Exercise: Wage
In partykit: A Toolkit for Recursive Partytioning

file <- "data/CPS1985.rds"
stopifnot(file.exists(file))
data <- readRDS(file)
head(data)

In this exercise we will use the CPS1985 data set, a random sample from the May 1985 US Current Population Survey. The data set provides information on the hourly wage in US dollars of 534 individuals together with 10 additional variables such as education, age and experience.

Simply download the file r xfun::embed_file(file, text = "CPS1985.rds") by clicking or download it from the source http://lib.stat.cmu.edu/datasets/CPS_85_Wages which also provides more detailed information on the data set.

We can import/read this file using data <- readRDS(...). The file contains the following information:

wage: wage in US dollars per hour (numeric).
education: education in years (numeric).
experience: potential work experience in years; age - education - 6 (numeric).
age: age in years (numeric).
ethnicity: Caucasian, Hispanic, other (factor).
gender: male or female (factor).
union: Does the individual work on a union job? (factor).

The Tasks

We would like to find out how wage depends on the provided additional attributes. Our response variable is the logarithm of the numeric variable wage. As covariates we use the additional variables education, experience, age, ethnicity, gender and union.

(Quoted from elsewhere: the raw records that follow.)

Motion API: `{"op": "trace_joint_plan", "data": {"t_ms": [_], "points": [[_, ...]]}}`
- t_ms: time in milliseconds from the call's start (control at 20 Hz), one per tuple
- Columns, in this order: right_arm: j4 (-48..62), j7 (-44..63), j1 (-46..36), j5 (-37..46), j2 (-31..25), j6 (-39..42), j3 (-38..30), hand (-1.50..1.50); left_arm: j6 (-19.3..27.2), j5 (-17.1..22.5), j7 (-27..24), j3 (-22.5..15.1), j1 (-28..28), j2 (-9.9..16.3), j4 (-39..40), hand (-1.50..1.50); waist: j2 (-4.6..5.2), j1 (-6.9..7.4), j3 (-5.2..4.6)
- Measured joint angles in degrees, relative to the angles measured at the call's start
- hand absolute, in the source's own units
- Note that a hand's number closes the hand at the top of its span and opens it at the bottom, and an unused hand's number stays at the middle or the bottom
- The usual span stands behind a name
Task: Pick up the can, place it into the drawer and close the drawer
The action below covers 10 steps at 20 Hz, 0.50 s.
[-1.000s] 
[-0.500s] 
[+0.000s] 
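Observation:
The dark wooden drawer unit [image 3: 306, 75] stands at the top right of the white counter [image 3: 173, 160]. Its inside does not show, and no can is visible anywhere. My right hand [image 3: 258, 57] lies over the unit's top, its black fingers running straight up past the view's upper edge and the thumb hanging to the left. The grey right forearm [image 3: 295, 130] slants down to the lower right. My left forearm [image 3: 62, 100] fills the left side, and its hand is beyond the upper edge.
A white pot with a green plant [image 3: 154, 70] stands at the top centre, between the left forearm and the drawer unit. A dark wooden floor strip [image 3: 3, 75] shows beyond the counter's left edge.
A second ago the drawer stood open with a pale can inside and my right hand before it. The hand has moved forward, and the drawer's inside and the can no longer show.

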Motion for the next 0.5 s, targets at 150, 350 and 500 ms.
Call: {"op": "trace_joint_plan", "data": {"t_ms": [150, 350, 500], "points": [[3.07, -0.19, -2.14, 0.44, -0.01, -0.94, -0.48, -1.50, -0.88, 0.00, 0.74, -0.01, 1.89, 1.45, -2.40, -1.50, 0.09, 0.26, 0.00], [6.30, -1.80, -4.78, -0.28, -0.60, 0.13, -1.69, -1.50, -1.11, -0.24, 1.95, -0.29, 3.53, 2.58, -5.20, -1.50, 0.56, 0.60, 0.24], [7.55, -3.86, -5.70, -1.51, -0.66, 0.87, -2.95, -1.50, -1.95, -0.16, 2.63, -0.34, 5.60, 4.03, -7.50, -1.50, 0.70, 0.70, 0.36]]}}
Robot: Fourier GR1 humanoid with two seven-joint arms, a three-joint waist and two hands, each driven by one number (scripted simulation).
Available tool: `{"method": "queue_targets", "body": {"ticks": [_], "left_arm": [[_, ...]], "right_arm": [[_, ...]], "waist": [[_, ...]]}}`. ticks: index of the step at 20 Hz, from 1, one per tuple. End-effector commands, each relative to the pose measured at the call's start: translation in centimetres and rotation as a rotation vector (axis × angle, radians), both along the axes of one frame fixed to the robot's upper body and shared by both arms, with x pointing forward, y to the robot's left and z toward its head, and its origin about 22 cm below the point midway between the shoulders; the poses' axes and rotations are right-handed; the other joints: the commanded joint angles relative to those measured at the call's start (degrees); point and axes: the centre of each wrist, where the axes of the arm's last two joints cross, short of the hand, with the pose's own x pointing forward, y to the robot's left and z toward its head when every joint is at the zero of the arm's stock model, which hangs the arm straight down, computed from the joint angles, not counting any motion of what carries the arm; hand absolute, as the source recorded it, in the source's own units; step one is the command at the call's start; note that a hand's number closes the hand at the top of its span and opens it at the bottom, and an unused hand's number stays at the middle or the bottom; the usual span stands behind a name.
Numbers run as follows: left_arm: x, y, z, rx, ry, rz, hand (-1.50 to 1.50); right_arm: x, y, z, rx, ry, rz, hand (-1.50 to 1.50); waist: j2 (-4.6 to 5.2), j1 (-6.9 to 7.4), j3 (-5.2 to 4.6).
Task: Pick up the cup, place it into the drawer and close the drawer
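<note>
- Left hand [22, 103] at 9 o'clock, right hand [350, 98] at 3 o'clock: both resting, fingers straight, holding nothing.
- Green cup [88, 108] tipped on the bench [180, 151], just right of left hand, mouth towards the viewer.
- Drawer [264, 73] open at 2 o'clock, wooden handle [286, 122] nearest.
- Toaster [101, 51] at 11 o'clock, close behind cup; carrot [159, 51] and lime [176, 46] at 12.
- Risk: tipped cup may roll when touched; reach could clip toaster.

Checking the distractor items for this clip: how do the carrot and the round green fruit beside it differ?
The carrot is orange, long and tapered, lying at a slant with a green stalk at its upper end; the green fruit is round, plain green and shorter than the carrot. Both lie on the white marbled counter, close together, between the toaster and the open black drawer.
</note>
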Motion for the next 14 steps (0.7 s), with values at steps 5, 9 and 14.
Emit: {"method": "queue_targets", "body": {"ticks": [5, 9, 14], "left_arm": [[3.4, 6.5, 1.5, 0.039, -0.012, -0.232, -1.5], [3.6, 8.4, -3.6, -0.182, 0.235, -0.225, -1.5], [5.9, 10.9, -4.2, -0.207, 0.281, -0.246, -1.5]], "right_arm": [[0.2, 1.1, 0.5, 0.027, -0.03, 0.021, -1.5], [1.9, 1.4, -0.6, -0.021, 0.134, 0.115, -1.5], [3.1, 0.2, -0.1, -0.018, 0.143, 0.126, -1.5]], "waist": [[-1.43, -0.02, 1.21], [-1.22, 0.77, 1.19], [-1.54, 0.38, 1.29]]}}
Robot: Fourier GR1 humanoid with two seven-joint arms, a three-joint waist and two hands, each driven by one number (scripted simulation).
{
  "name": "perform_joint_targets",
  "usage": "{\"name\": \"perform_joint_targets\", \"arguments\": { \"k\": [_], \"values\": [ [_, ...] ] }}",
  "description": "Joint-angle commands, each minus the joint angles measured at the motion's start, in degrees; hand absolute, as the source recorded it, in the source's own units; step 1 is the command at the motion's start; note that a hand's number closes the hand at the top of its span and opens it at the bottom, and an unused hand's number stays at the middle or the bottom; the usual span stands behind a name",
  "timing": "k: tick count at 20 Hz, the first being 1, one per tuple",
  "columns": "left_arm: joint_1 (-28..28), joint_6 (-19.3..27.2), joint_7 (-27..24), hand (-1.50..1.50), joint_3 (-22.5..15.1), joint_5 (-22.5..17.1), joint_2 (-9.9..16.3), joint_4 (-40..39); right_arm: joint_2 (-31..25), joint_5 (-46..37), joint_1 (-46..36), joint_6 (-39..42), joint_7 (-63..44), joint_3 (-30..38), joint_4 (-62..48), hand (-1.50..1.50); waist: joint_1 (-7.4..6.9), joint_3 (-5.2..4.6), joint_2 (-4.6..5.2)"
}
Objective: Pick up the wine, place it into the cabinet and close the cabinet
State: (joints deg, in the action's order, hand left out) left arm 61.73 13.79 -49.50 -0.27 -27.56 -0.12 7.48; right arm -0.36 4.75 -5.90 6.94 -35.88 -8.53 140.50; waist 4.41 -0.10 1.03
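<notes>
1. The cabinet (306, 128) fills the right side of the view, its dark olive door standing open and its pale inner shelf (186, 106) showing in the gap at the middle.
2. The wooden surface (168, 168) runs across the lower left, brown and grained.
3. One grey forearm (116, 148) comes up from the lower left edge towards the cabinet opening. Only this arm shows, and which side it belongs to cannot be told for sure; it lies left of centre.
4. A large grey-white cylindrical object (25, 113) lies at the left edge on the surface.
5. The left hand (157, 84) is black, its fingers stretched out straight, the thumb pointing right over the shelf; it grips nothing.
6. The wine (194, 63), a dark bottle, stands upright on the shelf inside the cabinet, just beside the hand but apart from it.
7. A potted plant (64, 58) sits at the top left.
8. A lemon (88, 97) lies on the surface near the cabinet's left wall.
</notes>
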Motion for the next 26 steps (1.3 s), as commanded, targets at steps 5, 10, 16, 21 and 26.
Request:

Apply the forest-building function cforest to build a forest model as described in the following points:

Load the data set "CPS1985.rds".
Build a forest model with 50 trees.
Predict the hourly log(wage) for a 37-year old hispanic female with 10 years of experience and 17 years of education who is not working on a union job. Does the prediction change if she was working on a union job?
Which covariates have the highest influence on the model?
Separate the data set into a learning set (2/3 of the full data) and a testing set (1/3 of the full data). Build a forest on the learning data set and predict the log(wage) on the testing data set. Evaluate the performance by calculating the root-mean-squared error (RMSE) on the testing data. How do parameters such as the number of trees influence the performance?
Apply the function ranger to build a forest model using the same parameters and compare it to the cforest model, e.g., based on predictions, the RMSE on the testing data or variable importance.

f <- log(wage) ~ education + experience + age + ethnicity + gender + union

library("partykit")

set.seed(4)
cf <- cforest(formula = f, data = data, ntree = 50)

newworker <- data.frame(education = 17,
                        experience = 10,
                        age = 37,
                        ethnicity = "hispanic",
                        gender = "female",
                        union = "no")


predict(cf, newdata = newworker)

newworker2 <- newworker
newworker2$union <- "yes"
predict(cf, newdata = newworker2)

set.seed(4)
trainid <- sample(1:NROW(data), size = 356, replace = FALSE)
train <- data[trainid,]
test <- data[-trainid,]

set.seed(4)
library("ranger")
rf <- ranger(f, data = train, num.trees = 50)

cf <- cforest(f, data = train, ntree = 50)

pred_cf <- predict(cf, newdata = test)
rmse_cf <- sqrt(sum((log(test$wage) - pred_cf)^2))

pred_rf <- predict(rf, data = test)$prediction
rmse_rf <- sqrt(sum((log(test$wage) - pred_rf)^2))

varimp(cf)
rf <- ranger(f, data = train, num.trees = 50, importance = "impurity")
importance(rf)